Child bride descends to mop after I had descended to sweep.

Our concrete cistern holds 9,000 liters of water.

The reason you don’t want to drink tap water in Mexico is less because the water didn’t come from a clean source at the get-go. It may have. For instance, our municipal water comes from an underground spring. It is quite clear.

What happens is that almost everyone stores water in an underground cistern. From that cistern, water is delivered, one way or another, to a roof tank, and from there it’s dropped into the house faucets via gravity.

There are variations, but basically that’s how it works.

I have no statistics, but I’d bet a pocket of pesos that few homeowners ever clean their cisterns. I’ve peered into cisterns that you could use for a horror-movie scene.

But we are better than that.

Here’s how we clean ours. First, we turn off the incoming water. After that, it takes almost two weeks to empty as we use the water in the house. Finally, the cistern is empty, and we switch to a small backup tank for a day or two.

We leave the lid open overnight, and the cistern’s dry in the morning. I go down and sweep. She goes down and mops. We turn the water back on, and toss in half a liter of bleach.

Here comes fresh water into the clean tank! Yipee!

It takes three or four days to refill.
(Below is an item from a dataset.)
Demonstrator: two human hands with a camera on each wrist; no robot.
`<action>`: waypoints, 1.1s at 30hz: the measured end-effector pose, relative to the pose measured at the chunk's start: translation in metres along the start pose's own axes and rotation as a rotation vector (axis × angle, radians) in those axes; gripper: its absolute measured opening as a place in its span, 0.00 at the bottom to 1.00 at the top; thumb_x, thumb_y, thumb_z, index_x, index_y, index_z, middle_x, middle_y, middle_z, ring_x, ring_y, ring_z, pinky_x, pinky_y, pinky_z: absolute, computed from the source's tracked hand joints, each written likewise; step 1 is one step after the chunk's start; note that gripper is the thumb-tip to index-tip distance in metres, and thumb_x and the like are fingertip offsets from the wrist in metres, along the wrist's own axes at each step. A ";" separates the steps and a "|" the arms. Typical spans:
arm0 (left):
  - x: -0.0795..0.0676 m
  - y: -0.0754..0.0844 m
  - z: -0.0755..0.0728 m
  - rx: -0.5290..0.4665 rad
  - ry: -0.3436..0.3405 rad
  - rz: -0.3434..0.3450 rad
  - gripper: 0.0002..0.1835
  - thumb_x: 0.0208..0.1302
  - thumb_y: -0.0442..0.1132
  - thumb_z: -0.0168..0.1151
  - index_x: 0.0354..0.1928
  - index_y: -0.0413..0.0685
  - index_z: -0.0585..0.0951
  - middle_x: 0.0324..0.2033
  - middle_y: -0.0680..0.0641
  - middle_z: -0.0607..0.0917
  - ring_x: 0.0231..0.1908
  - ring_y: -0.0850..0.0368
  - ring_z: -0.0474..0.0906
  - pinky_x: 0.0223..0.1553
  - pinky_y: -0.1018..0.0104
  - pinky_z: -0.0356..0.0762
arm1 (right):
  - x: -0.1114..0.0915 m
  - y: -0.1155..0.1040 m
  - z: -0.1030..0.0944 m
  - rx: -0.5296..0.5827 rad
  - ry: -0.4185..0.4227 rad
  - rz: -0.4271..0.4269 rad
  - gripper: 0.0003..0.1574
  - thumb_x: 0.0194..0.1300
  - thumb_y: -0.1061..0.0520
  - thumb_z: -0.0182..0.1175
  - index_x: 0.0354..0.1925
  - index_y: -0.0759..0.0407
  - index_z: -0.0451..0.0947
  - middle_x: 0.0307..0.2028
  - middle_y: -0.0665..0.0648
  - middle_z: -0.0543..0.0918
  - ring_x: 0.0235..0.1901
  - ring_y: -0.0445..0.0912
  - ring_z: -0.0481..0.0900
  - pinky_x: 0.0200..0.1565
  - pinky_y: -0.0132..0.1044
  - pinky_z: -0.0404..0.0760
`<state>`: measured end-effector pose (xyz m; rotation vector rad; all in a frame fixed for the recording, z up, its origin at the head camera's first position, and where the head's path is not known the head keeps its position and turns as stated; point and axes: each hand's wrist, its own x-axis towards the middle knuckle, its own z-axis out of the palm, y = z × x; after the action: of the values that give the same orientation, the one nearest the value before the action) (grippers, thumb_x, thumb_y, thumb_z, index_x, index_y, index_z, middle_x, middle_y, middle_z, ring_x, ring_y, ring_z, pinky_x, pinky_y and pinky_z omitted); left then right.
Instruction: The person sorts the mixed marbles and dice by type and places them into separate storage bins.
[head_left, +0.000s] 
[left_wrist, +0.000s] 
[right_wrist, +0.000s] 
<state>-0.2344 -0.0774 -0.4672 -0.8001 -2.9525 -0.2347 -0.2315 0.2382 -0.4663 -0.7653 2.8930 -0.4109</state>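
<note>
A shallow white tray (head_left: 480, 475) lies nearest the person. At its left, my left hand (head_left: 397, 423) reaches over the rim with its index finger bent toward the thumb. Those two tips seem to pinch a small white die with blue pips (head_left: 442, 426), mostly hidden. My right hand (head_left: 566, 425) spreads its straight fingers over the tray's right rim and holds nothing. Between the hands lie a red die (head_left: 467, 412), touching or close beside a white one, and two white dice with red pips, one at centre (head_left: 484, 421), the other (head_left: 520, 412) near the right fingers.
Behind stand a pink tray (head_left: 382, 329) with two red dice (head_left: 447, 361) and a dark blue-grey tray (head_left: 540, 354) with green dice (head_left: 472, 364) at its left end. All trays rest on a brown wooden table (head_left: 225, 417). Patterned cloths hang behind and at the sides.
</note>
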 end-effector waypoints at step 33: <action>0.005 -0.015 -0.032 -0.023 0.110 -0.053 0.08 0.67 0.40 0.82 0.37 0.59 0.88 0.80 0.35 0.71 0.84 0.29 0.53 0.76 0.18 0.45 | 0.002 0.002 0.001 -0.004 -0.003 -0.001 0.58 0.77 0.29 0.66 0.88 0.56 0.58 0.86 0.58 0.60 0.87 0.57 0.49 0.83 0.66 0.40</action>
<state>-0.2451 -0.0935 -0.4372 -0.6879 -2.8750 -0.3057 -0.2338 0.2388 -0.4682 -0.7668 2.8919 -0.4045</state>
The municipal water runs six days a week for six to eight hours daily.

* * * *

Other labor

Having finished that work, it was time to reassign cacti.

You’d think that after what happened with the monster nopal that I would have learned my lesson regarding prickly plants.

But I’m stupid that way.

I love deserts and the things that live in them. I used to plant cacti in my yard in Houston, and they never did squat.

The tall ones.

Next to the verandah, there’s this stand of pole cacti that I started years ago with one small one. The tallest now is six and a half feet high.

Another shorter — but not by much — stand nearby provided a cutting about 15 inches tall. It has been planted out by the property wall, and I anticipate a nice stand of pole cacti there in a few years —  if I live so long.

The little bugger.

Being a newbie, it needs a little support from string and a stick.

Following these two chores, I only had to water the potted plants on the verandah, dust the shelves and sweep the floor.

The only other labor for the day will be cooking pasta and broiling salmon. After that, it’s a café Americano negro on the downtown plaza, watching the beautiful tourist babes.

It will be a Good Friday. Even if I’m not a Christian.

Easter tamales

DURING EASTER week, people arrive in our mountaintop town from distant points, places you’d call the boonies.

Many camp in this plaza, which is named San Francisco, for much of the week, and they make tons of tamales. If you walk through here at night, it’s interesting with the fires and smoke.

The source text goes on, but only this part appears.